Снова запылали деревни, кричали, обезумев, запертые в горящих сараях дети и женщины. Мстил враг за свое поражение — жалил, как гад, которому наступили на хвост, но еще не отсекли голову.

Стеша собиралась уйти в лес. Связала узелок — свои платья положила и мужнины рубашки. А как же он? В нору забился.

В окно мутно брезжил сумрак — кончалась ночь. На улице чужая речь, крики. Как уйдешь? Посмотрела на узелок — пропадай все пропадом! Бежать! Скорей! Схватила краюшку хлеба… Да поздно!.. Дракин в дверях. Постарел, под глазами припухло.

— Не советую в лес бежать: стреляют, да и на минку можно наскочить.

Стеша подошла к нему вплотную, обожгла его ненавидящим взглядом.

— Сволочь ты бесстыжая! Конец ведь тебе приходит… конец, а ты все выслуживаешься!

— Тихо! — Он замахнулся плеткой, сжимал ее в большом костистом кулачище. — Вмиг опояшу!

— Тебя вот опояшут, пеньковой!

Стеша закрыла лицо, плеть хлестнула по рукам.

— Выходи, змея! Выгонять всех приказано.

Гнали по большаку — по непролазной грязи, чуть в стороне, обочь дороги, в сверкавших в снегу ручьях звонко бренчали льдинки. По корням уже тронулся сок, зацвели серебристым пушком вербы, набухли почки на березах.

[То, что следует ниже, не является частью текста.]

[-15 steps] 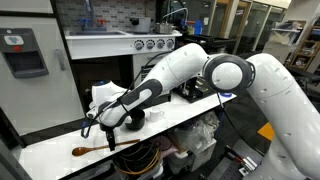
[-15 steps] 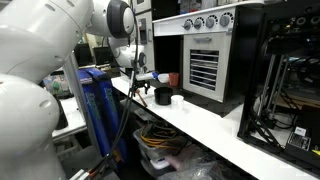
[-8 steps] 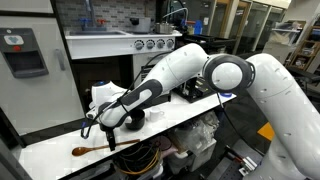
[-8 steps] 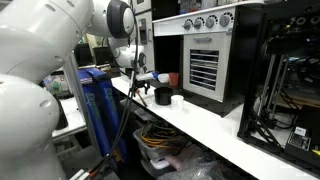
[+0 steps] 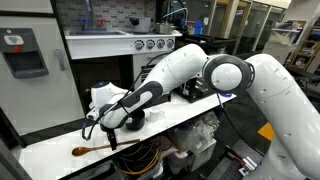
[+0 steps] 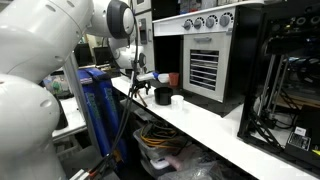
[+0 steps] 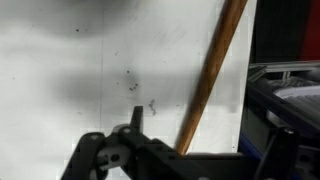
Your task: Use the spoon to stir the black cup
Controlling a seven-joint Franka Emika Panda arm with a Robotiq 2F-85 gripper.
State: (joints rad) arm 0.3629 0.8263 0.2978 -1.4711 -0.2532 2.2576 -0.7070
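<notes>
The wooden spoon [image 5: 90, 149] lies flat on the white table [image 5: 60, 145] with its bowl toward the left end. In the wrist view its handle [image 7: 210, 75] runs up from between my fingers. My gripper [image 5: 110, 138] is down at the table over the handle. Its fingers [image 7: 200, 140] stand apart on either side of the handle, with a gap showing. The black cup [image 5: 133, 122] sits just behind the gripper, partly hidden by the arm. It also shows in an exterior view [image 6: 163, 96], next to the gripper [image 6: 141, 93].
A white bowl [image 5: 156, 115] [image 6: 179, 99] stands beside the black cup. A small reddish-brown cup [image 6: 172, 78] sits further back. An oven-like unit [image 6: 205, 60] stands behind the table. The table's front edge is close to the spoon.
</notes>
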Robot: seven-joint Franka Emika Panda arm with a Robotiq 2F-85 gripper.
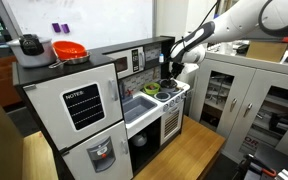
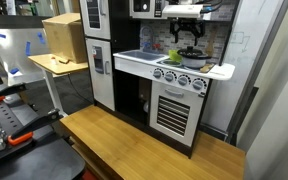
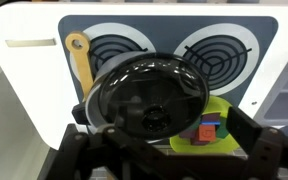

В ветвях, высоко над землей, в розовом зареве весеннего света чернели охапки хвороста — грачиные гнезда.

Птицы прилетели, вернулись к родным гнездам, а людей гнали куда-то черной толпой. По бокам и сзади — автоматчики. Позади всех лошаденка тянула телегу с нагруженным добром — двумя большими узлами. Прислонившись к ним спиной и свесив ноги между задними колесами, дремал Дракин, раскрывал глаза, мутно, с тоской глядел на дорогу.

На второй день раздобыл он где-то самогону, выпил и, повеселев, слез с телеги. Щурясь от яркого неба, взглядом отыскал в толпе Стешу. Опустила голову в сером платке, плечи перетянуты оборинами, холщовая сума на спине. Подозвал:

— Ты, пленница, чего гордыню-то гнешь? Попросись на телегу — пущу. Иль серчаешь, что плетью стегнул? Забудь, погорячился трохи. Ты меня как в глаза окрестила? За это до смерти бьют да еще и плакать не велят.

— В последнюю минуту от воли угнал. Погань, а не человек. Куда хоть гонят, скажи.

— А хоть куда, — ответил Дракин и ударил по телеге оборванной плетью. — Меня держись — не пропадешь, и на чужбине землицы, как ни говори, а дадут. Житьишко не хуже устроим за границей, в Голландии где-нибудь… Но-о-о, фрейлина, — прикрикнул он на лошадь. — По секрету скажу, есть у меня кое-что. Подумай, я серьезно.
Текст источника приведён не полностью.